Он говорил по-французски быстро и легко, но с сильным американским акцентом, который странно контрастировал с непринужденностью его речи. Сине-зеленые отсветы воды и венецианского ноябрьского неба ложились ему прямо на лицо. Это было лицо кондотьера Коллеони с конной статуи на кампо ди Сан-Джованни-э-Паоло, правда не такое дикое и суровое. Меня поразила голубизна этого стеклянистого взгляда, или, вернее, его неподвижность: то был взгляд, полный глубоких неотвязных мыслей, где бесконечный призыв о помощи во время зауряднейшей из бесед смешивался с полнейшим безразличием к тому, кого об этой помощи просили. У бледно-голубых глаз Дули были такие отношения со страхом, которые превращали каждый его взгляд в попытку к бегству.
Я услышал у себя за спиной треск кастаньет: кубики льда в шейкере бармена.
- … Сохранить - для меня в этом все. Это одно из ключевых слов цивилизации. Не дать разбазарить. Никогда не уступать ни пяди… Но пока ничего не сделано. Я еще помню первые проекты, те пресловутые цементные инъекции в почву, которые должны были якобы помешать городу тонуть. Вздор! Очень скоро обнаружилось, что, наоборот, подобные "инъекции" потопят еще быстрее… А потом появилась идея удержать эту рухлядь на плаву с помощью воздушных кессонов… Не выдержало проверки. И вот теперь, когда научно разработано то, что следует делать, сама Италия разваливается на куски и невозможно предпринять что бы то ни было…

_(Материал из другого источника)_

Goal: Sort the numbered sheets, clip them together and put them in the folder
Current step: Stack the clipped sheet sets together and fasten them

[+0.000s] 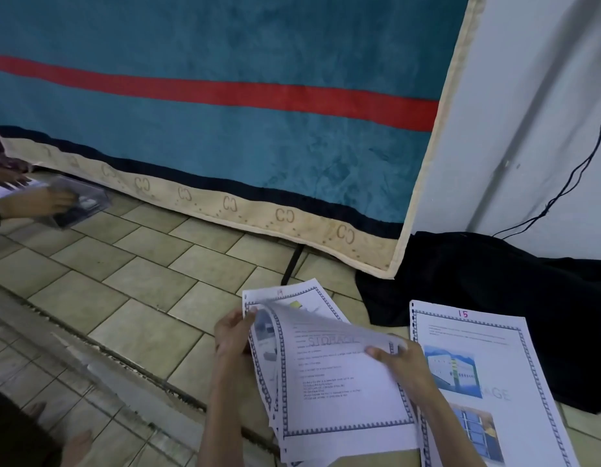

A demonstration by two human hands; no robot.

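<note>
Two hands [232, 335] [398, 360] grip one sheaf [336, 392]; one sheet [487, 335] beside.

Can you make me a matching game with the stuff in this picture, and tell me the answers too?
Things:
1. sheet 15
2. black cloth
3. stripe
4. left hand

Matches:
A. red, across the blue blanket
B. flat on the floor, right of the stack
C. holding the stack's left edge
D. heaped by the wall

Pairs: 1-B, 2-D, 3-A, 4-C
</note>
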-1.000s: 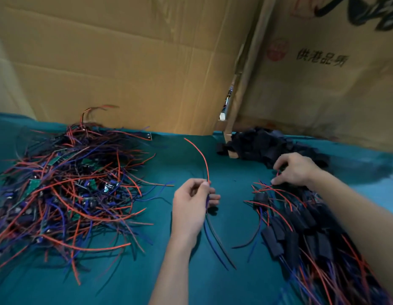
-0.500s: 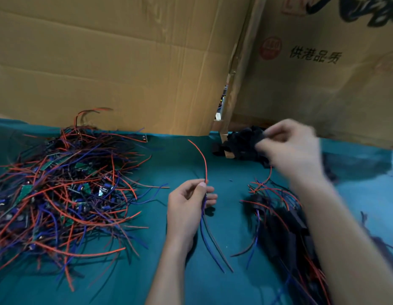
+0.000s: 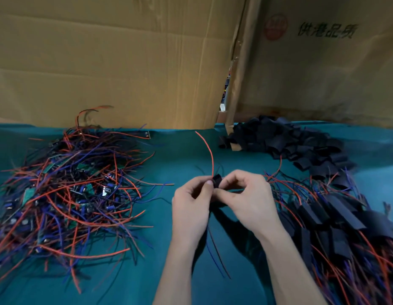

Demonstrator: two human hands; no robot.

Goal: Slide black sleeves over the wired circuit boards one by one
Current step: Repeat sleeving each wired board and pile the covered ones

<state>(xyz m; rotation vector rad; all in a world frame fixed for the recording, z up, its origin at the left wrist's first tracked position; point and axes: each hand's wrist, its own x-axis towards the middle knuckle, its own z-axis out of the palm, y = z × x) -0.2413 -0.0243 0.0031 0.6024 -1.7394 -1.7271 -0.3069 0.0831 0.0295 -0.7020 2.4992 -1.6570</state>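
Your left hand (image 3: pixel 192 200) pinches the wired circuit board, which is mostly hidden behind your fingers; its blue and dark leads (image 3: pixel 215 254) trail down toward you below the grip. Your right hand (image 3: pixel 246 198) pinches a black sleeve (image 3: pixel 217 181) between thumb and fingertips, mouth held right against the left fingertips. The red wire (image 3: pixel 209 155) rises out of the grip, away from you. Judging by this, the sleeve is only just starting onto the board, so keep its mouth rounded rather than squashed flat, feed the red wire through first, and push along the board's length while the left pinch holds it steady. Right of the grip lies the sleeved pile (image 3: pixel 329 219); left of it, well apart, the tangle of bare boards (image 3: pixel 65 192) waits. Beyond the grip to the right sits the heap of spare sleeves (image 3: pixel 285 142) against the cardboard wall (image 3: pixel 125 62).
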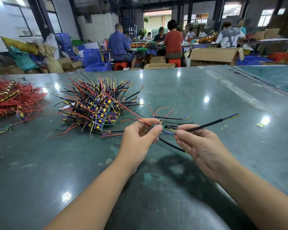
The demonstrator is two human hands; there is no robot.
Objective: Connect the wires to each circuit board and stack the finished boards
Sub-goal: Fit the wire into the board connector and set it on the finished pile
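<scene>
Assembly workshop: seated workers (120, 43), cardboard boxes (213, 56)

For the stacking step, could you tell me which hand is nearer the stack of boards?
Left. The left hand is just right of the stack; the right hand is farther right, pinching a black cable.

Left hand (140, 136) and right hand (195, 143) raised, each grip pinched.

Black cable (204, 126), glossy green table (206, 90)
</scene>
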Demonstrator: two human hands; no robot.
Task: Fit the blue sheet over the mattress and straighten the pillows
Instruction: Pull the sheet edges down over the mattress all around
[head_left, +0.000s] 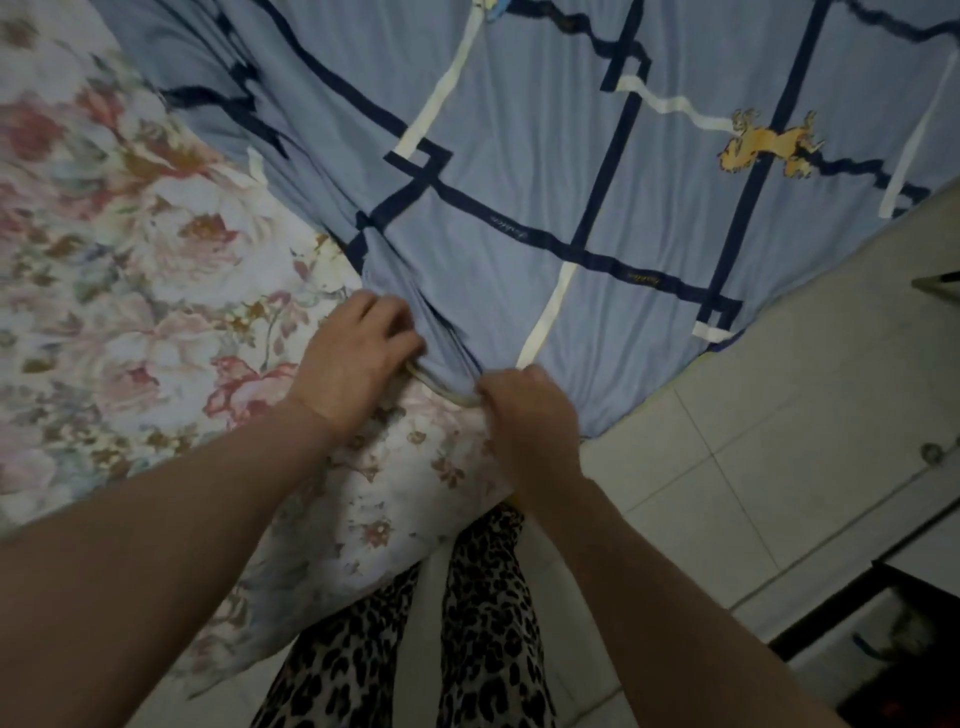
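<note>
You are on the sheet step: your left hand and right hand both pinch the blue sheet edge, bunched at the mattress corner, so next pull toward 6 o'clock.

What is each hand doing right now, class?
Left hand: closed, gripping the hem of the blue sheet.
Right hand: closed, pinching the same hem.

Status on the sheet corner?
Left hand and right hand both gripping blue sheet hem at corner. Floral mattress mostly uncovered. Nothing blocking.
</note>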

Он сделал знак бармену, требуя второй мартини. Затем его взгляд предпринял странное исследование моего лица, словно он нарочно явился сюда для того, чтобы удостовериться, на месте ли мой нос.
- Мы ведь с вами ровесники, кажется?
- Мне пятьдесят девять.
- Мне тоже.
Я старался сохранять невозмутимость, безразличие, но, разумеется, не смог скрыть своего удивления.
- Похоже, вас это удивляет?
- Вовсе нет. С чего бы, по-вашему, мне удивляться?
- Не знаю. Но сделали такое лицо…
Мне все не удавалось привыкнуть к тому, как он говорил по-французски - без ошибок и усилий, но с невозможным акцентом.
- Вы выглядите моложе меня, - сказал Дули.
- Возраст не обязательно выставлять напоказ.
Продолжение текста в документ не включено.